Bilgi, Teknoloji ve Romantik Başkaldırı
Son yıllarda bilgi ile ilgili en önemli ve en çok kullanılan cümlelelerin başında :“Bilgiye ulaşmak artık çok kolay. O kadar kolay ki parmaklarınızın ucunda” gelmektedir.
Bilgiye ulaşmak belki de dünyadaki en önemli gelişme. Evet, anında dünyanın dört bir yanına tek bir tuşla ulaşabiliyoruz ve her türlü bilgi bir tıkla elimizin altında olabiliyor. Ama ulaştığımız bilginin doğru bilgi mi yanlış bilgi mi olduğunu nereden ve nasıl bileceğiz? Ulaştığınız bilgiyle insanlık adına bir şeyler yapabilirken, insanlığı öldürmek adına da her şey yapabilirsiniz. Bu birazda bıçağı hangi amaçla kullandığınız örneğine benzemektedir. Şu soruya herkes kendisine sormalı ve samimi olarak da yine kendisi cevap vermelidir. “İnternetin faydaları çok ama zararları yok mu?” İnternet aracılığıyla bilgiye çok çabuk ulaşırken bilgi kirliliğinin de farkında mıyız acaba?
İnsanların bilgiye ulaşmasında zorluk yok ama bu bilgiyi kullanma noktasında halen ciddi bir gelişme sağlayamadık. Bilgi bir zenginliktir ama aynı zamanda sorumluluk da yükler. Bilen insan sorumludur. İnsanlar çok biliyorlar ama muhakeme edemiyorlar. Verdiğiniz bir kelime üzerine üç dakika dahi konuşamıyorlar. Bilgiler arasında ilişki kuramıyorlar. İlişki kuramadıkları bu bilgiler ne kadar faydalı olacak ki? Teknoloji bizleri bilgi deposu yaptı ama donanımlı olamadık, bilgiyi yeterince kullanamadık.
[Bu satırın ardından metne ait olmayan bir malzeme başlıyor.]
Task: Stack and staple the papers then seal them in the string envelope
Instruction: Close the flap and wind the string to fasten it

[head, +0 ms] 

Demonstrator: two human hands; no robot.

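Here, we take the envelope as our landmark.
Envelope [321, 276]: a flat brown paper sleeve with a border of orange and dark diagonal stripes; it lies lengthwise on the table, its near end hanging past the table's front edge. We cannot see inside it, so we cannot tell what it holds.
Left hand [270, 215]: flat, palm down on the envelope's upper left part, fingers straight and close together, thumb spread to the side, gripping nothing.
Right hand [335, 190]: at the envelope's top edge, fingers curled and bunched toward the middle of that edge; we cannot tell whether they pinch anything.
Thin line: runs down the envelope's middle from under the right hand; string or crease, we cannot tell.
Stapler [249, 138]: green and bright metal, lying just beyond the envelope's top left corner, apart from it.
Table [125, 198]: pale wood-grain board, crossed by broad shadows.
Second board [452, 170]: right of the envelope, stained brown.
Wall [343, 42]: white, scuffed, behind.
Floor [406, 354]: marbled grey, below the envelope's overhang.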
Artık iletişim, ulaşım, üretim, eğitim, sağlık gibi en temel toplumsal kurumlardan bahsedilirken ‘teknoloji’ kavramının kullanılmaması söz konusu değildir. Bu nedenle konunun sosyoloji açısından tartışılması gerekli ve yararlı görülmektedir. Çünkü gelişmeler toplumları değişik açılardan etkilemeye ve toplumlar arası ilişkilerden etkilenmeye devam edecektir.
Teknolojinin en çok zarar verdiği alan ise sosyal boyutudur. Teknolojinin bu kadar geliştiği bir dönemde yeni doğan bebeklerin dahi ilk tanıştığı teknoloji cihazlar olmaya başladı. Çocuklarımızı en iyi arkadaşı (!) bilgisayarlar cep telefonları oldu. Bilgiye ulaşırken başka şeyleri kaybettiğimizi fark edemedik bile. Bunlar çocuklarımıza bizden daha iyi davrandılar. Onları üzmediler, her bilgiye ulaştılar her oyunu oynadılar ve her istediklerine buradan ulaştılar.
Farkında mıyız bilmiyorum ama artık kahvaltılarımızı, akşam yemeklerimizi, misafirliklerimizi vb çocuğumuzun internet oyun zamanlarına göre ayarlar olduk. Sofraya çağırdığımız her çocuğumuz “Tamam baba/anne oyun bitsin geliyorum” cümlesine aşina olduk, kanıksadık. Bu cümleyi duymak yerine çocuğumuzun oyun saatine göre kendi planlarımıza ayarlar yapmaya başladık. En kötüsü biz anne babalardan hayata dair bilgileri bizden daha iyi verdiler.
Günde ortalama 7 saat 29 dakikamız internette geçiyor. Bunun 2 saat 55 dakikasını sosyal medya tüketiyor. Sosyal medya platformlarının aktif kullanıcı sayısında tüm dünya ülkeleri arasında ilk 10’dayız. Bu verilere baktığımızda elbette ki bu çocukların anne babanın yerine bilgisayarı cep telefonunu dinlemesi normal. Bizler kendi çocuklarımızla ne kadar zaman geçiriyoruz? Onları dinliyor muyuz ya da ne kadar dinliyoruz? Sofraya birlikte oturabiliyor muyuz? Onları halen geçmiş hayatımızla mı karşılaştırıyoruz? vb soruları kendimize hiç sorduk mu acaba?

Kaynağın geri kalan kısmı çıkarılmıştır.